Transformasi Kuat, Tapi Valuasi Masih Tinggi
Tren Bisnis: Dari Rugi ke Laba Besar
BBHI menunjukkan transformasi yang luar biasa. Setelah merugi bertahun-tahun (2014-2020), perusahaan kini mencetak laba bersih Rp 574 Miliar di Q4 2025. Pertumbuhan pendapatan juga mengesankan, dari Rp 162 Miliar di Q4 2020 melonjak hingga Rp 1.864 Triliun di Q4 2025—naik lebih dari 11x lipat dalam 5 tahun.
Kondisi Keuangan: Profitabilitas Membaik, Tapi Efisiensi Belum Optimal
- Margin sangat kuat: Net profit margin Q4 2025 mencapai 30.8% dan operating profit margin 39.6%, menunjukkan kontrol biaya yang baik.

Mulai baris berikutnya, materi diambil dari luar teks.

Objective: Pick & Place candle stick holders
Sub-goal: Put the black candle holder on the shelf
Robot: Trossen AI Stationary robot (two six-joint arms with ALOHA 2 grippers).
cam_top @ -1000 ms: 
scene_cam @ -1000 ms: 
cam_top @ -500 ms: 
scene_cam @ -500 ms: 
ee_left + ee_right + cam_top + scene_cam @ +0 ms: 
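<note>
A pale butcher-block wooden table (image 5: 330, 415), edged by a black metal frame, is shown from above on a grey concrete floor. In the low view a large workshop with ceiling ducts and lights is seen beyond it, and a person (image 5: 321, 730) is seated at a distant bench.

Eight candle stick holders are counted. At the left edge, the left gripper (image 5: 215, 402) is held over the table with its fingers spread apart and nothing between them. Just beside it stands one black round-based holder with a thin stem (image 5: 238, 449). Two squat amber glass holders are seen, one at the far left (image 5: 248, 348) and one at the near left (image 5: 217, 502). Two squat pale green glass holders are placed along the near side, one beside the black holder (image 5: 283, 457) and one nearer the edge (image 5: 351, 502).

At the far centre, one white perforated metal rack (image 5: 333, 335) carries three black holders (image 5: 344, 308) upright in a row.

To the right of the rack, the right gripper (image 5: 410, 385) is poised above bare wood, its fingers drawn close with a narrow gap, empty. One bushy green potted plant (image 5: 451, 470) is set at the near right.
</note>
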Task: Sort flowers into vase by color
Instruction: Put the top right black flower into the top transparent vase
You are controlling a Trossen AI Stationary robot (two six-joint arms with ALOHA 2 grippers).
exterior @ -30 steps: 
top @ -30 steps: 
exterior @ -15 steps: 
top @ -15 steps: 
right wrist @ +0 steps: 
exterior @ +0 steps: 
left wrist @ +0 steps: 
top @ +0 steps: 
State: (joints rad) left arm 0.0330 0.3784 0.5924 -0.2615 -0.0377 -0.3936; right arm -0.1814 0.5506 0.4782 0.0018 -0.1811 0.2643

- ROE masih moderat: Return on equity sebesar 9.8%—meski positif, tergolong rendah untuk bank. Artinya, pertumbuhan belum sepenuhnya efisien dalam menghasilkan imbal bagi pemegang saham.
- Leverage tinggi (wajar untuk bank): Equity multiplier 2.46x menunjukkan penggunaan utang yang masih wajar sektor perbankan.
- Arus kas positif: Operating cash flow Q4 2025 sebesar Rp 3.086 Triliun, menunjukkan kemampuan menghasilkan uang dari operasi.
Valuasi: Turun dari Puncak, Tapi Masih Mahal
- PE Ratio 53.7x: Masih tinggi dibanding bank konvensional (biasanya 10-15x), tapi sudah turun drastis dari level >400x di 2021.
- PB Ratio 4.1x: Juga turun signifikan dari puncak 63x di 2021, tapi masih di atas rata-rata sektor.
- FCF Yield 10.0%: Menarik dan positif, menunjukkan valuasi mulai masuk akal dari sini free cash flow.
Kekuatan & Risiko Utama
Kekuatan:
- Pertumbuhan laba dan pendapatan sangat konsisten (86.5% konsistensi penjualan)
- Transformasi dari rugi ke laba besar sudah terbukti
- Margin operasi dan net profit yang sehat
- Arus kas operasi positif dan kuat
Risiko:
- Valuasi masih tinggi: PE dan PB masih di atas rata-rata sektor
- ROE rendah: Belum efisien dalam menggunakan modal
- Konsistensi laba bersih hanya 77.9%: Lebih rendah dari konsistensi penjualan
- Utang tinggi: Meski wajar untuk bank, tetap butuh pengelolaan ketat
Kesimpulan
BBHI adalah kisah sukses turnaround dengan pertumbuhan luar biasa. Namun, harga saham saat ini sudah banyak mencerminkan ekspektasi positif. Valuasi masih tinggi dan efisiensi pengembalian modal (ROE) perlu ditingkatkan. Cocok untuk investor yang percaya pada momentum pertumbuhan dan mau menahan risiko valuasi. Bagi yang konservatif, mungkin perlu menunggu harga lebih menarik.